Alexis featured for Chile despite ankle problems and set up Arturo Vidal’s goal in their 2 – 0 win over Cameroon. Emmanuel Petit believes if Arsenal sign players with the same “winning” mentality as Sanchez, he will sign a new contract.
According to the Frenchman, “‘At the moment nothing is decided and I believe Sanchez is waiting to see what players are brought in before he makes up his mind about his future”.
It might be a very long wait; we’re not renowned for our decisiveness in the transfer market; too many green lights turning red on the back of the manager’s procrastination.
To the chagrin of many, Petit pointed out that Sanchez’s “attitude and approach in every game is fantastic”, which flies in the face of what many want him to be: petulant, selfish, and greedy.
If ‘Porno flick’ Petit is right, it could be a long wait, making this a double-edged sword. Once mid-August arrives, replacing Alexis is nigh on impossible and he is walking away on a free next summer, unless Arsenal’s performances convince him otherwise.
The narrative, of course, is being peddled that it’s all Alexis and Mesut Özil’s fault we haven’t signed anyone yet.
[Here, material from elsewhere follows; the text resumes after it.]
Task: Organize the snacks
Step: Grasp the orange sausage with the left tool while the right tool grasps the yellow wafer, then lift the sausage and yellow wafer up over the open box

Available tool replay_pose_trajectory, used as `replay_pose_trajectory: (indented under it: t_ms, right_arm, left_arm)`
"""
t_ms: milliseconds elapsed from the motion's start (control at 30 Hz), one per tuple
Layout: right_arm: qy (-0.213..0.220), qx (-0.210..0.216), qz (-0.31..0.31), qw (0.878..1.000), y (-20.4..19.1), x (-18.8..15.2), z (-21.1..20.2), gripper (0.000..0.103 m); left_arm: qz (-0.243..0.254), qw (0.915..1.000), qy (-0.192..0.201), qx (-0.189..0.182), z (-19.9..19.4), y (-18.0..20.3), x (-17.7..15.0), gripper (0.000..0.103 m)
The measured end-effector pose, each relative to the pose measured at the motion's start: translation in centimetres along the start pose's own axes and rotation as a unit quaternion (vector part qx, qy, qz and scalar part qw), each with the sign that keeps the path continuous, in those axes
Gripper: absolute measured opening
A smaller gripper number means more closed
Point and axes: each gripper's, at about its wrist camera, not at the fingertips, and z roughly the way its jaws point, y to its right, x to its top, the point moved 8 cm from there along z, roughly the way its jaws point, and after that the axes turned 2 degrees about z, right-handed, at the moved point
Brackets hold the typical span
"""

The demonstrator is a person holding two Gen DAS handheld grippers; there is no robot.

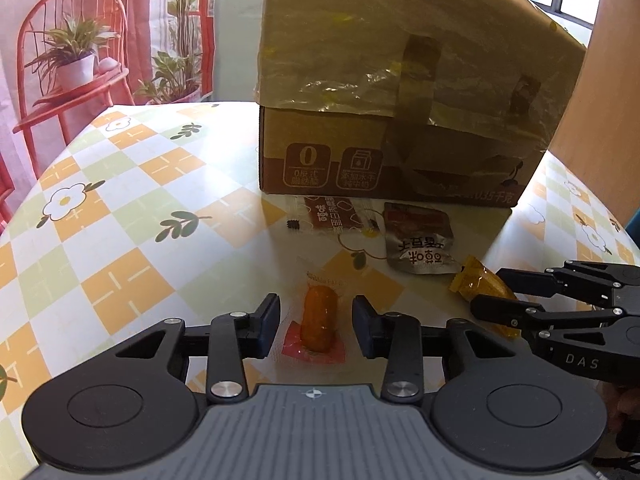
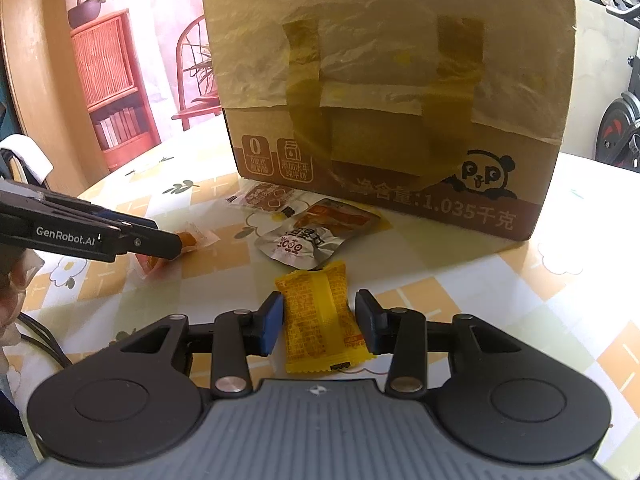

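Observation:
My left gripper (image 1: 316,322) is open, its jaws on either side of an orange sausage snack in clear wrap (image 1: 319,318) lying on the table; it is not clamped. My right gripper (image 2: 320,322) is open around a yellow snack packet (image 2: 320,316), pads close to its sides. A silver packet (image 1: 418,242) (image 2: 304,240) and a clear-and-brown packet (image 1: 332,218) (image 2: 264,196) lie in front of a cardboard box (image 1: 400,80) (image 2: 392,80). The right gripper also shows in the left wrist view (image 1: 496,292), and the left gripper in the right wrist view (image 2: 176,242).
The table (image 1: 120,208) has a checked orange, green and white flower cloth. The tall taped box stands at the back centre. A red chair with potted plants (image 1: 72,64) is beyond the far left edge. A red bookcase (image 2: 112,88) and a bike (image 2: 620,120) stand behind.

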Motion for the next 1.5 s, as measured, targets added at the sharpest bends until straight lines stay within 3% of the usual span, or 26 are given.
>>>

Their refusal to (publicly) tell anyone their plans mean the club are caught between a rock and a hard place. If only the club had someone responsible for negotiating contracts so that they don’t all expire at once.
There is some merit in that argument but Arsenal have to work on the basis the pair are staying, replacing them only if they actually leave. The surprising stubbornness in many ways, is Özil’s deal. We’re hardly drowning in a deluge of speculation about his future, are we?
The little boost the Transfer Window Action Team got from Jean-Michel Aulas’ claim that Lyon wanted Bertrand Traore, turned out to be a big boost; the sale is now agreed. You may think Lyon has a surplus of strikers, but I couldn’t possibly comment.
Elsewhere, there are claims we’re ‘Bacca’ in for Carlos, fighting Marseille for his signature. If only I could muster the enthusiasm for a ‘Chewie’ pun.